__PROBLEM__.
Retype the data below verbatim; pictures do not belong in the copy.

__GIVEN MATERIAL__.
■ ■ ■ ■ ■ ■ ■
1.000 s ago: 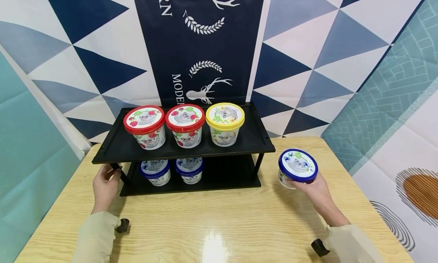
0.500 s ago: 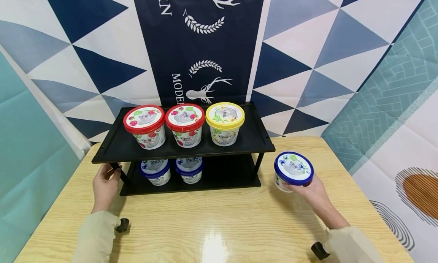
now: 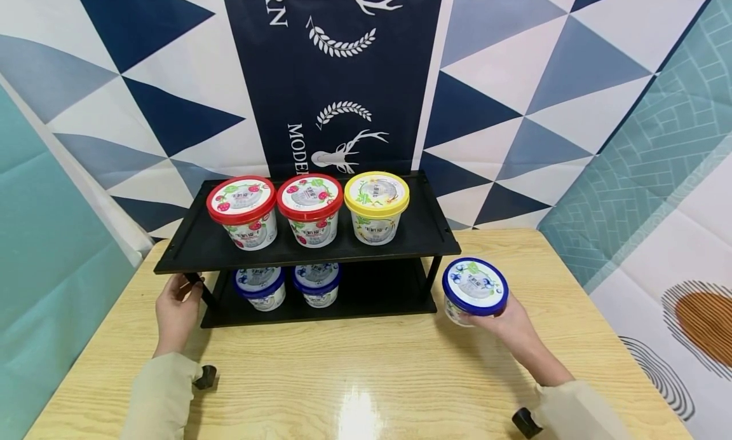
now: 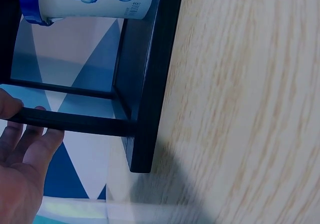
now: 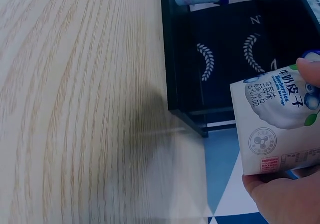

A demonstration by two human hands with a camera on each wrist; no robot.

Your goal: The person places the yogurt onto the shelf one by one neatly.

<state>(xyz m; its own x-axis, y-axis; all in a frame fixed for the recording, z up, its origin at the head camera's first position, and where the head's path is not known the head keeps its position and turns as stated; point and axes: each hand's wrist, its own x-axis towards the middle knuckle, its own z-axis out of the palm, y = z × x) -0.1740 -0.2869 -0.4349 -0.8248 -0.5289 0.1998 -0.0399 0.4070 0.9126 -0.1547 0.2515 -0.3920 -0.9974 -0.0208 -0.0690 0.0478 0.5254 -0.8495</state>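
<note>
My right hand (image 3: pixel 513 329) grips a blueberry milk-drink tub (image 3: pixel 475 286) with a blue lid, upright beside the right end of a black two-tier shelf (image 3: pixel 430 230). In the right wrist view, fingers and thumb lie round the printed white side of this tub (image 5: pixel 277 126). At the other end, my left hand (image 3: pixel 176 316) holds the shelf's front left post (image 4: pixel 75 122) between thumb and fingers. Two more blue-lidded tubs (image 3: pixel 269 298) (image 3: pixel 321 297) stand on the lower tier, left of its bare right part.
Two red-lidded tubs (image 3: pixel 251 234) (image 3: pixel 316 233) and a yellow-lidded tub (image 3: pixel 375 229) stand on the upper tier. The shelf sits at the back of a wooden table (image 3: pixel 320 376), against a patterned cloth backdrop (image 3: pixel 480 103).
My right hand has carried the blueberry tub left and slightly nearer me, toward the shelf's right end. The left hand and the shelf have stayed in place.
</note>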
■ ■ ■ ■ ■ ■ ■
__ANSWER BOX__.
1.000 s ago: 
0.500 s ago: 
now: 
now: 
now: 

A demonstration by two human hands with a camera on each wrist; no robot.

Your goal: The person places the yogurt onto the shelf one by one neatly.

<state>(xyz m; its own x-axis, y-axis; all in a frame fixed for the recording, z up, its origin at the head camera's first position, and where the head's path is not known the head keeps its position and turns as stated; point and axes: each hand's wrist, its own x-axis towards the middle knuckle, its own z-axis out of the palm, y = z × x) -0.1740 -0.2869 -0.4349 -0.8248 -0.5289 0.1998 -0.0399 0.4070 0.9126 -0.1547 0.2515 -0.3920 -0.9974 -0.0208 -0.0690 0.0478 0.5254 -0.8495</state>
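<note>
My right hand (image 3: pixel 513 329) grips a blueberry milk-drink tub (image 3: pixel 475 286) with a blue lid, upright beside the right end of a black two-tier shelf (image 3: pixel 430 230). In the right wrist view, fingers and thumb lie round the printed white side of this tub (image 5: pixel 277 126). At the other end, my left hand (image 3: pixel 176 316) holds the shelf's front left post (image 4: pixel 75 122) between thumb and fingers. Two more blue-lidded tubs (image 3: pixel 269 298) (image 3: pixel 321 297) stand on the lower tier, left of its bare right part.
Two red-lidded tubs (image 3: pixel 251 234) (image 3: pixel 316 233) and a yellow-lidded tub (image 3: pixel 375 229) stand on the upper tier. The shelf sits at the back of a wooden table (image 3: pixel 320 376), against a patterned cloth backdrop (image 3: pixel 480 103).
My right hand has carried the blueberry tub left and slightly nearer me, toward the shelf's right end. The left hand and the shelf have stayed in place.
</note>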

Nothing remains to be added to the response.